What this task involves >> Scan the records and identify every line in which the string "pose" occurs, then return those lines.

===== Entries shown =====

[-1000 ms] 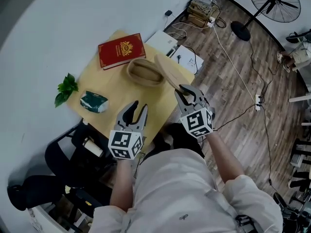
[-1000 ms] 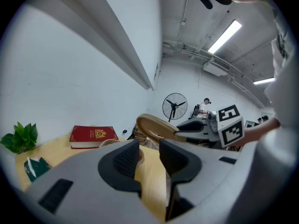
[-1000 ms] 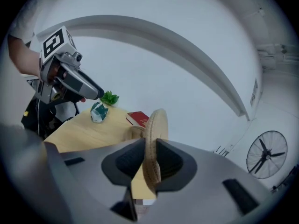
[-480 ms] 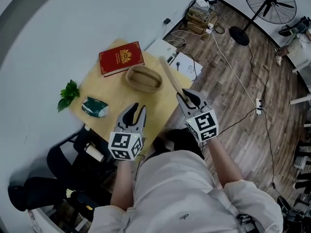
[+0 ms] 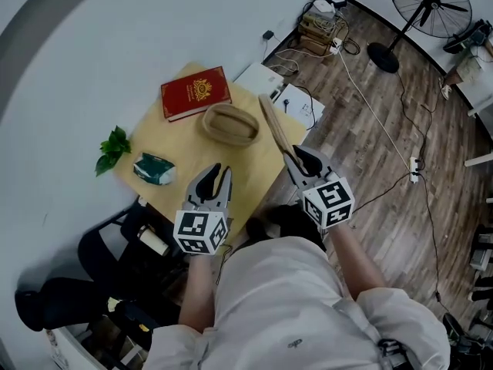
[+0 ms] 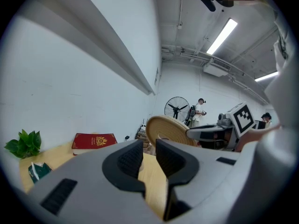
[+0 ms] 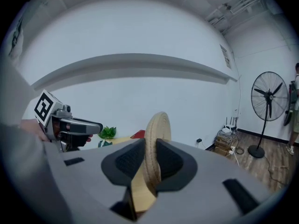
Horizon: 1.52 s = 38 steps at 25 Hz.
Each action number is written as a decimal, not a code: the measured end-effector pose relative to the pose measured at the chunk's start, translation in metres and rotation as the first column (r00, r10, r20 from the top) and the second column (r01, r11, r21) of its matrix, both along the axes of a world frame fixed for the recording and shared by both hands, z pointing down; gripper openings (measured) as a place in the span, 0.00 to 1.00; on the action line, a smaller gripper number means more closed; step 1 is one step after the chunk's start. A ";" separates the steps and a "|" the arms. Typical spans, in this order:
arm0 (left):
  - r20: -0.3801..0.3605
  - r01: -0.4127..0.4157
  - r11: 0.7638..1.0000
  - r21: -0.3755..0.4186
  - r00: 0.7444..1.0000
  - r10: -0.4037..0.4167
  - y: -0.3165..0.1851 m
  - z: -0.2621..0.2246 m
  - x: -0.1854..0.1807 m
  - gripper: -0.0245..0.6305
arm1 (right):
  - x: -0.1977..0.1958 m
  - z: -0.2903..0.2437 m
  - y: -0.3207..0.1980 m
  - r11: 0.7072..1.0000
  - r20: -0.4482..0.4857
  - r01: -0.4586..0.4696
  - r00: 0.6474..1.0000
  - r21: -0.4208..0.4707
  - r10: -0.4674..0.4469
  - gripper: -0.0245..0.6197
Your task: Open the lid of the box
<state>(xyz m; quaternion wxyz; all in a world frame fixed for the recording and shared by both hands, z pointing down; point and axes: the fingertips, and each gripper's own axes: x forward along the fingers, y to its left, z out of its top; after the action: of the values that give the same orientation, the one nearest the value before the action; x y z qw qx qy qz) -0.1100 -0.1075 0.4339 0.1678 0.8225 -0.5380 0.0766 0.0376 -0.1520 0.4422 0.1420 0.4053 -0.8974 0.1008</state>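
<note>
Head view: lid (image 5: 272, 123) shows edge-on only, lower end hidden in the right gripper (image 5: 295, 157) jaws; fan (image 5: 431, 6) top cut off by pic edge. Right gripper view: lid's lower rim buried btw the pads, counter (image 7: 138, 190) mostly blocked by gripper body. Red book (image 5: 196, 92) crest & green packet (image 5: 154, 168) print too small to read.
</note>
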 end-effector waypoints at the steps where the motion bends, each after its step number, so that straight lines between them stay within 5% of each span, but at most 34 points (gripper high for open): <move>1: 0.000 0.003 1.000 0.002 1.000 -0.003 0.000 0.000 0.000 0.16 | 0.001 0.000 0.000 1.000 0.004 -0.005 1.000 0.000 0.005 0.16; 38: -0.007 -0.002 1.000 0.020 1.000 0.002 -0.022 -0.003 -0.013 0.07 | 0.029 -0.013 -0.017 0.986 0.136 -0.144 0.979 -0.081 0.154 0.16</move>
<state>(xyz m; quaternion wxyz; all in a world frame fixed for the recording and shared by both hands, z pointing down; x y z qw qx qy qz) -0.1225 -0.1294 0.4308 0.1614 0.8250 -0.5373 0.0684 0.0669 -0.1691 0.4294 0.0840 0.4578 -0.8683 0.1715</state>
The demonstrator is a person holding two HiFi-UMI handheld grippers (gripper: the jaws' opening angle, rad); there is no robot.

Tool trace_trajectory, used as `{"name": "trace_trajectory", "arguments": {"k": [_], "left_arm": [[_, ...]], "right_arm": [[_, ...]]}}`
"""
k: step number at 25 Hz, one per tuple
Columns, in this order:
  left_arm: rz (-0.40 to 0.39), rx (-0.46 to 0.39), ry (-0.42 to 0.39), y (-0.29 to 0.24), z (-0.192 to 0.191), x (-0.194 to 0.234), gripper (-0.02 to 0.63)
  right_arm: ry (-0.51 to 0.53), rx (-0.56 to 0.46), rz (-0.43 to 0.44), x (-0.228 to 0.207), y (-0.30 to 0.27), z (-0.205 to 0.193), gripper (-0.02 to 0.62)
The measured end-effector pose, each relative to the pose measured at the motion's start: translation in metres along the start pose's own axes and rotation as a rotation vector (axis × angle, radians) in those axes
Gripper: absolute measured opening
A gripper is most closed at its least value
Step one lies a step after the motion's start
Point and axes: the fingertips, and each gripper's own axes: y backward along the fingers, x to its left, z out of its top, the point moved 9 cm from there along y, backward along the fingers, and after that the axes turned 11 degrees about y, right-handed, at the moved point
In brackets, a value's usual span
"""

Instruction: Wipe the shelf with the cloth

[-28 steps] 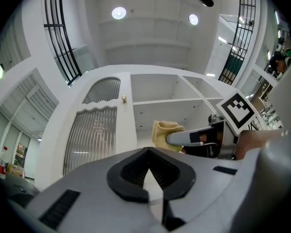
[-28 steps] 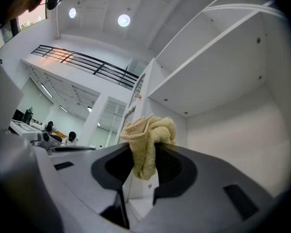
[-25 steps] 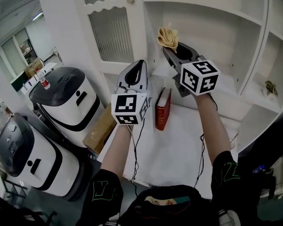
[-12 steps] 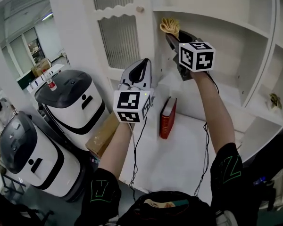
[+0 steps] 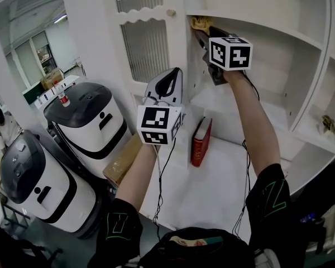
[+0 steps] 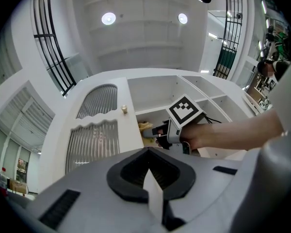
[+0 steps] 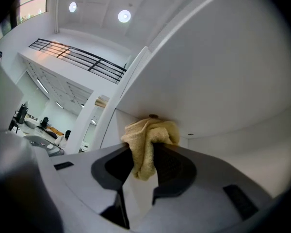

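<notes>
The right tongs (image 7: 144,154) were clenched on the yellow cloth (image 7: 150,135), and the cloth touched the white shelf (image 7: 208,81) just beyond their tips. The left tongs (image 6: 148,154) were closed with nothing between them, lower than the right tongs and to their left. A red book (image 5: 200,144) stood well below both tongs on the worktop (image 5: 212,188)

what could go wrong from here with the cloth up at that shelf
The cloth is a bunched wad pinched in the right gripper, so dragging it along the shelf might tug it out. The gripper's hard tips sit close behind the wad and could scrape the white shelf. The standing red book below could be knocked if the arm drops.
</notes>
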Motion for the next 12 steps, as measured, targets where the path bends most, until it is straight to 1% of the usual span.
{"name": "trace_trajectory", "arguments": {"k": [7,12], "left_arm": [[0.001,0.013,0.001,0.002,-0.004,0.000,0.000],[0.000,0.021,0.012,0.006,-0.006,-0.001,0.000]], "right_arm": [[0.036,-0.037,0.042,0.017,0.011,0.017,0.118],[0.082,-0.057,0.053,0.030,0.020,0.024,0.118]]}}
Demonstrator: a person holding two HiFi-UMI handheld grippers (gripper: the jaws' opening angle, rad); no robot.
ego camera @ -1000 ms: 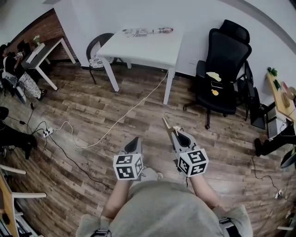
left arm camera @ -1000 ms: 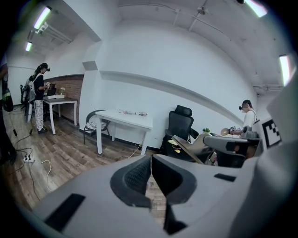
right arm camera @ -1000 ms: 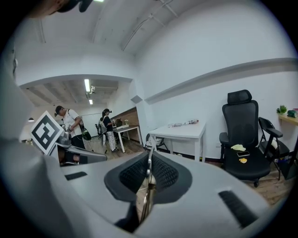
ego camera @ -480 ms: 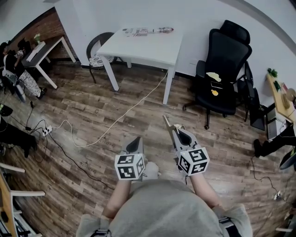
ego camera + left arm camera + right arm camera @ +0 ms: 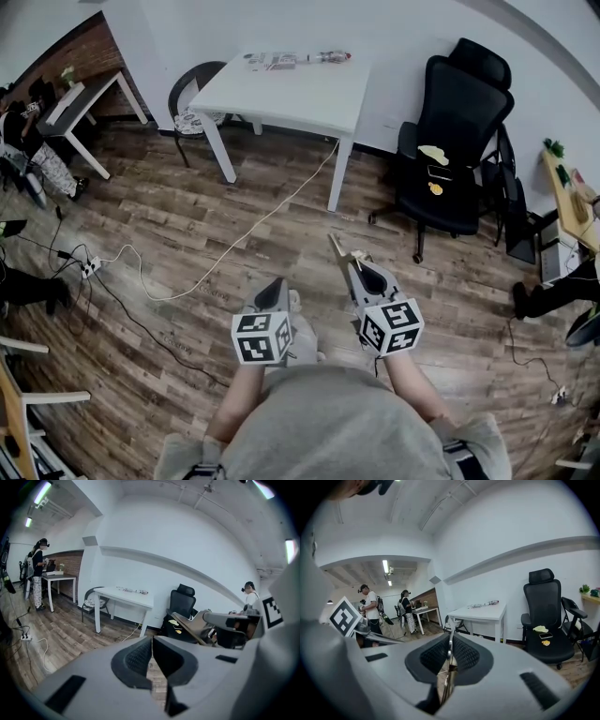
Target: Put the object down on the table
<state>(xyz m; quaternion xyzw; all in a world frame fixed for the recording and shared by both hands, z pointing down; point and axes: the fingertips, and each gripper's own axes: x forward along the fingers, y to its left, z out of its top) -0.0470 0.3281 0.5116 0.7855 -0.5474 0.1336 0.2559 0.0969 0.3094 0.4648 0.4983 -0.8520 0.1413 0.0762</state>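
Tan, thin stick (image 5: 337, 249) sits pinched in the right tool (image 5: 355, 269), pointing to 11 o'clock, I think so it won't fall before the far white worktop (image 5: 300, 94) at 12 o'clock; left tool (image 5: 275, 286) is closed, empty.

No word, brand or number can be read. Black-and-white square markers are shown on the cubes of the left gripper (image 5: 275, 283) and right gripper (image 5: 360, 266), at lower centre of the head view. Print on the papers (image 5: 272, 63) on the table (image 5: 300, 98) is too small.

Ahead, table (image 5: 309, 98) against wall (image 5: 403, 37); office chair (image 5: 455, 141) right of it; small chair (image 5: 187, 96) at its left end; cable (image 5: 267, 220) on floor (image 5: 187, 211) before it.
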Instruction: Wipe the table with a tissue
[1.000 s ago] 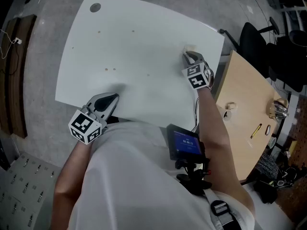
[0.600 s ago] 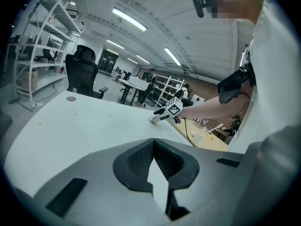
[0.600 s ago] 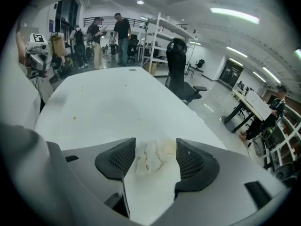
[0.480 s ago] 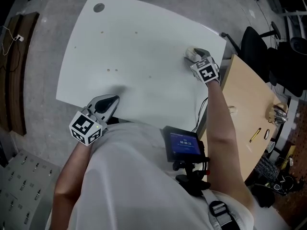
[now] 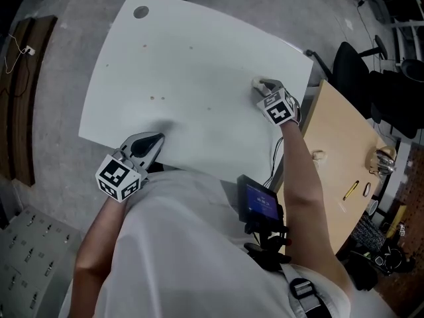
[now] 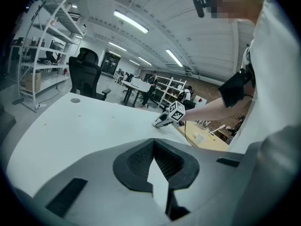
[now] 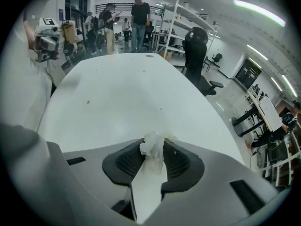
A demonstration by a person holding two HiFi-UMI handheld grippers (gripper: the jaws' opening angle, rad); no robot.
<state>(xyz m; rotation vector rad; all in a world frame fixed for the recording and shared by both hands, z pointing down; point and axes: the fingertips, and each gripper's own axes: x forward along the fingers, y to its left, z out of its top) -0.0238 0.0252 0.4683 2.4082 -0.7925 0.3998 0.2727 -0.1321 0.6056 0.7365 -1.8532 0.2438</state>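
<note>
White tissue (image 7: 151,146) in right hand-held gripper (image 5: 261,86)

table (image 5: 185,58) smooth, matt white; tissue (image 7: 150,142) crumpled soft paper; right tongs (image 7: 154,146) matt grey plastic, pads (image 7: 126,163) ribbed, dark.

White tissue (image 7: 151,147), white table (image 5: 185,58) — 2 black-and-white marker cubes (image 5: 119,175).

Hand-held gripper (image 7: 153,144) just closing on tissue (image 7: 149,150) (crumpled), white table (image 7: 117,98)
</note>
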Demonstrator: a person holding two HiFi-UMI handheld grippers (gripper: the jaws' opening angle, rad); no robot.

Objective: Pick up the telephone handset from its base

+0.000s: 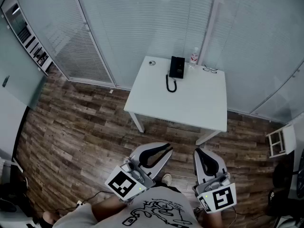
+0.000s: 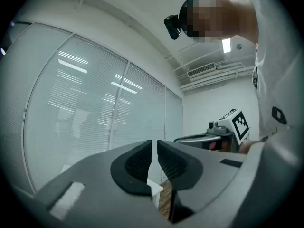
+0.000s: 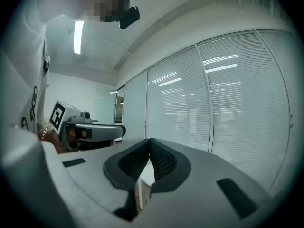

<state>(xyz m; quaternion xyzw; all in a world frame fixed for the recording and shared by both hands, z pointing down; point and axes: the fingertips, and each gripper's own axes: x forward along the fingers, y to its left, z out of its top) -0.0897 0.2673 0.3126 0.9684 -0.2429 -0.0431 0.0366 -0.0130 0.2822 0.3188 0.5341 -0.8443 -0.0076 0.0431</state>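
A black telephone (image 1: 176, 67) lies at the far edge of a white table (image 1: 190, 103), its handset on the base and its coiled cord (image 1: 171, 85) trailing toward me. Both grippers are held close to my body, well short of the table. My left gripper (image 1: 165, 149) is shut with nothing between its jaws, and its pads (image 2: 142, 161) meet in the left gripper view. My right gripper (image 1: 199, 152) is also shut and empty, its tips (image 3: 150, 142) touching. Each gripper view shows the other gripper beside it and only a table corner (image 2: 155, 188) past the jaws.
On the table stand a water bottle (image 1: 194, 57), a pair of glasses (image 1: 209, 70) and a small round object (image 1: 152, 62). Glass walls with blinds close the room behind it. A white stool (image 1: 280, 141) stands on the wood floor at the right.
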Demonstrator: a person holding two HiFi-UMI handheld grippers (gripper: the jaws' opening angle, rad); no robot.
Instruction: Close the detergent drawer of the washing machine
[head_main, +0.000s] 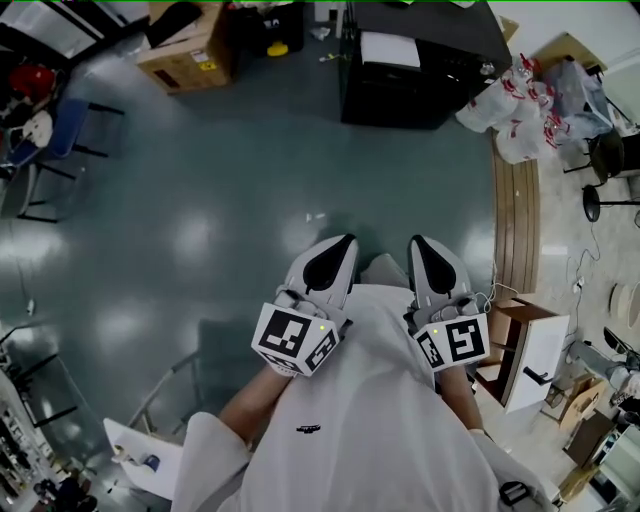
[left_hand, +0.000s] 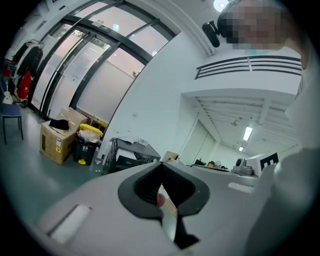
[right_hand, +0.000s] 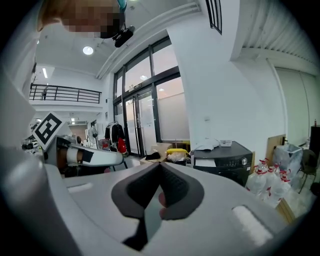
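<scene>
**Drawer not yet reached: both grippers idle, well short of the machine**

The person stands on the grey floor (head_main: 200, 200) with the 2 grippers held close to the chest, side by side and pointing forward. The left gripper (head_main: 330, 262) has its jaws pressed together at the tips with nothing between them. The right gripper (head_main: 432, 262) shows the same in its own view: jaws together and empty.

The washing machine (head_main: 420, 70) is the dark box-shaped appliance across the room, well apart from both grippers. The right gripper view shows its front panel with a round knob (right_hand: 222, 162). At this distance the detergent drawer cannot be made out, so nothing shows whether it stands open or how far. A cardboard box (head_main: 185, 55) sits to the machine's left and a cluster of plastic bags (head_main: 510, 110) to its right.

By the look of it, none of the task is done. The approach to the machine, finding the drawer front and pushing it home all remain.
</scene>
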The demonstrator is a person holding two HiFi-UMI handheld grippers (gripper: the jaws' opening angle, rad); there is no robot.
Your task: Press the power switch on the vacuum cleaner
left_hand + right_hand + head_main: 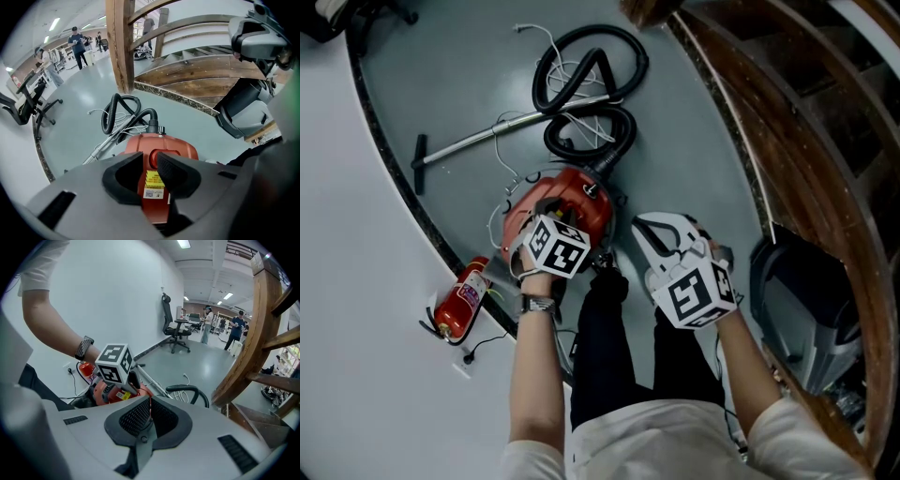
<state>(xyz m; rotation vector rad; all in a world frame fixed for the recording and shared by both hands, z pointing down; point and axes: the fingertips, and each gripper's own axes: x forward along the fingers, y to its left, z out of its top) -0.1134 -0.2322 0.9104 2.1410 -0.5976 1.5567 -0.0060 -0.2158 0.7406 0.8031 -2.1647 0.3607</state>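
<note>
A red canister vacuum cleaner (572,199) sits on the grey floor, with its black hose (591,84) coiled beyond it and a metal wand (487,136) lying to the left. My left gripper (553,223) hovers over the vacuum's near end. In the left gripper view its jaws (151,161) stand slightly apart with nothing between them, framing a yellow label (153,179) and a round red button (165,153) on the top. My right gripper (649,230) hangs to the vacuum's right, its pads (149,414) closed together and empty. From there the vacuum (105,392) shows behind the left marker cube (114,363).
A red fire extinguisher (461,298) lies by the white wall at the left. A wooden staircase (787,141) runs along the right, with a grey machine (806,309) below it. The person's legs (609,347) are near the vacuum. An office chair (174,329) and people stand far off.
</note>
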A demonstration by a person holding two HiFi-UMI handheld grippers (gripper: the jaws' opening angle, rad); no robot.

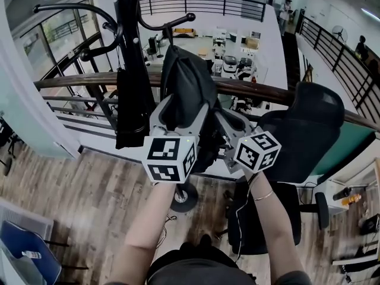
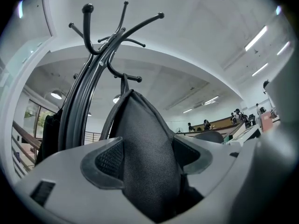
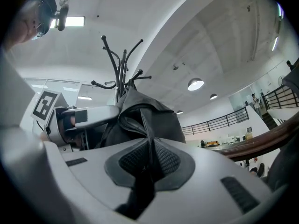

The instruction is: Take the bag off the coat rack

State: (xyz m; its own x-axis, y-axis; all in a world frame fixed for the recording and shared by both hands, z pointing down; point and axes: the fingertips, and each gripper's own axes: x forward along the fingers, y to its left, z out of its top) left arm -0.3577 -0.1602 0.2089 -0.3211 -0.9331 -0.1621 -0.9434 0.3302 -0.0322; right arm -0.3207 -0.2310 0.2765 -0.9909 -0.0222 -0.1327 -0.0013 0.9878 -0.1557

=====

Solution >>
Each action number is written as a decimal, not a code: the measured end-effector pose relative to the pose measured at the chunk's start, translation in metres and rotation as the first column (r00, r10, r20 from the top) and the second column (r01, r11, r21) of its matrix, both along the axes of a world frame fixed for the recording and shared by both hands, z pointing down; gripper openings (measured) as a place in the span, 0.00 to 1.00; on the action line, a smaller gripper number means more closed; step 1 is one step after the chunk's start. A ";" separates the steps and a "|" the arms. Typical spans, in this order:
The measured end-effector pose, each relative to the pose measured at the motion's start: translation in metres along the start pose's own axes and rotation as a rotation vector (axis × angle, radians) in those axes

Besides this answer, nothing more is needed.